BEGIN

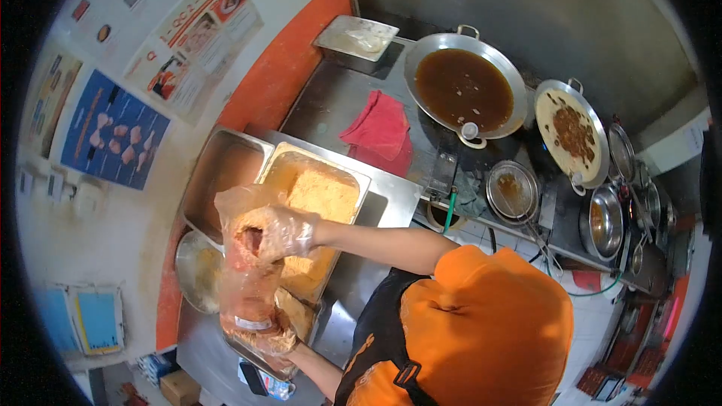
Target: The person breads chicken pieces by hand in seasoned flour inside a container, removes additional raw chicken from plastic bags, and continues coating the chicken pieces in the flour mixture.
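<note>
A clear plastic bag [248, 282] with reddish, wet-looking contents, perhaps raw meat, hangs between my two hands above the metal pans. My right hand [289, 233], in a crumb-coated plastic glove, is closed around the bag's upper part, beside a dark red opening. Lower down, my left hand [274, 340], also gloved and crusted with crumbs, grips the bag's other end near a white label. Under my right forearm lies a steel pan of yellow-orange breading flour [323, 194]. The bag and hands hide part of this pan.
A pan of brownish liquid [226, 173] and a round bowl [197, 274] stand by the wall. A wok of brown oil [462, 90], another wok with frying pieces [571, 131], a strainer [513, 189] and a red cloth [377, 131] occupy the stove side. A phone [253, 378] lies near the counter's edge.
</note>
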The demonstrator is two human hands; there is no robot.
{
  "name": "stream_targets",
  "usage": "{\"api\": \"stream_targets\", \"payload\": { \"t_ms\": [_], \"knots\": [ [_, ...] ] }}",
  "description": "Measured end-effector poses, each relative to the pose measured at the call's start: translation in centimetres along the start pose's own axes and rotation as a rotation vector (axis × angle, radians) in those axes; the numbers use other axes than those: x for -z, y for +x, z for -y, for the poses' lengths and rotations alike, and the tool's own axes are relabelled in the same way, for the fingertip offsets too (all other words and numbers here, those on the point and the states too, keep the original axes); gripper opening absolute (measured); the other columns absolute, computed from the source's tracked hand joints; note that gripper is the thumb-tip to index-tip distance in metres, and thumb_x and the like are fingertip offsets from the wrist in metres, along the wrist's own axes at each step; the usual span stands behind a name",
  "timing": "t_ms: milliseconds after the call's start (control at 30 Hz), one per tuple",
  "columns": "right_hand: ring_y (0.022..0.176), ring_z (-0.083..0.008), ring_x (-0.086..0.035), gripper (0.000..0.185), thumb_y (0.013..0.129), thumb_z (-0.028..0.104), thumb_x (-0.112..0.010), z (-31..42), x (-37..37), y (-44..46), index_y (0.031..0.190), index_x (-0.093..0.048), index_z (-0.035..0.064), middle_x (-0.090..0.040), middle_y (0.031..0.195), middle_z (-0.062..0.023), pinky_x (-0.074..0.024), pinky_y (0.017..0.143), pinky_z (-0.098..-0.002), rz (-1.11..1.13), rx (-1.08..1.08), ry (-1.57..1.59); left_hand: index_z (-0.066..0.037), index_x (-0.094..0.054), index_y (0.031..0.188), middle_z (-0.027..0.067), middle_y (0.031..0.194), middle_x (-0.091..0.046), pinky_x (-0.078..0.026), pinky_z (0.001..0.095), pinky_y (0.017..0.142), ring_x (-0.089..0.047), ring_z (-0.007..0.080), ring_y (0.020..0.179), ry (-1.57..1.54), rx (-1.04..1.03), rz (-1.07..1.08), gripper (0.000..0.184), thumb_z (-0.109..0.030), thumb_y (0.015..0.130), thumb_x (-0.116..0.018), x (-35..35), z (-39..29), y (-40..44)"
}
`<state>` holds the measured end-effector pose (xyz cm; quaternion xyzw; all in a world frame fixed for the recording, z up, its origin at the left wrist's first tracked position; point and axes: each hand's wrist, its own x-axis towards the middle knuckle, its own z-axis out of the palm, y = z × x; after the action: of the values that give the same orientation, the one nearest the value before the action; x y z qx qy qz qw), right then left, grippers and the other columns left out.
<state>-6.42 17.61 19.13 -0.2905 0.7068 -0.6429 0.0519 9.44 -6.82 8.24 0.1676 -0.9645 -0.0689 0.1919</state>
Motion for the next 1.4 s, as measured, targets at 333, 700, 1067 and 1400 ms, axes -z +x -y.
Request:
{"api": "stream_targets", "payload": {
  "t_ms": [333,700,1067,1400],
  "knots": [
    [0.075,-0.0134,-0.066,0.026,0.078,0.007,-0.084,-2.3,6.1,0.1,0.092,-0.063,0.0051,-0.064,0.081,-0.0005,-0.0576,0.062,-0.0286,-0.215,-0.271,0.559,-0.012,-0.034,0.151,0.0146,0.149,-0.045,-0.047,0.0492,0.099,-0.046,0.0318,0.133,-2.011,0.811,-0.058,0.093,-0.073,0.084,-0.05,-0.1,3.4,-0.1],
    [0.088,-0.0157,-0.067,0.035,0.082,0.006,-0.074,0.5,3.4,5.3,0.117,-0.068,0.0016,-0.071,0.099,-0.0106,-0.0551,0.075,-0.029,0.506,0.002,-0.109,-0.014,-0.044,0.144,0.0096,0.138,-0.057,-0.055,0.0489,0.095,-0.059,0.0281,0.12,-2.424,0.605,-0.055,0.072,-0.066,0.095,-0.048,2.9,1.6,1.5],
    [0.092,-0.0162,-0.066,0.051,0.082,0.008,-0.077,-3.4,-2.8,5.1,0.129,-0.058,0.0046,-0.067,0.111,-0.0071,-0.0561,0.077,-0.0298,0.622,-0.355,0.091,-0.006,-0.053,0.131,0.0111,0.115,-0.065,-0.061,0.0371,0.083,-0.069,0.023,0.098,-1.982,0.532,-0.179,0.031,-0.017,0.103,-0.053,-0.8,-4.1,3.6],
    [0.097,-0.017,-0.064,0.057,0.081,0.006,-0.077,-2.9,-3.2,3.4,0.133,-0.053,0.0043,-0.064,0.115,-0.0072,-0.0568,0.079,-0.0304,0.507,-0.308,0.118,-0.003,-0.042,0.147,0.0062,0.141,-0.052,-0.048,0.0317,0.102,-0.058,0.0143,0.118,-2.268,0.669,-0.022,0.05,-0.01,0.1,-0.059,2.1,-7.4,5.0]
  ]
}}
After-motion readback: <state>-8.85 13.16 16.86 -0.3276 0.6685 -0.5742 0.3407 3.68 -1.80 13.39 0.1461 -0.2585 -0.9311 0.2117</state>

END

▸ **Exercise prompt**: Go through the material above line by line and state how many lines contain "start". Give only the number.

▸ **Reply**: 2